● **Your goal**
Output the listing in full. Every line stays exactly as it is.
===== The data =====
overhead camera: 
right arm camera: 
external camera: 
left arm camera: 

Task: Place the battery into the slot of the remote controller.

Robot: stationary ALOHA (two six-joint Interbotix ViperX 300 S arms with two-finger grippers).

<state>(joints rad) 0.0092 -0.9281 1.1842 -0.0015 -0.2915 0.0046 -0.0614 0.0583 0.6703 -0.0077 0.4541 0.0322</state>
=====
● **Solution for this exercise**
overhead camera: 
right arm camera: 
external camera: 
left arm camera: 

Task: Place the battery into the slot of the remote controller.

Robot: stationary ALOHA (two six-joint Interbotix ViperX 300 S arms with two-finger grippers).

<state>(joints rad) 0.0092 -0.9281 1.1842 -0.0015 -0.2915 0.0046 -0.0614 0.0583 0.6703 -0.0077 0.4541 0.0322</state>

This exercise has now been fully answered.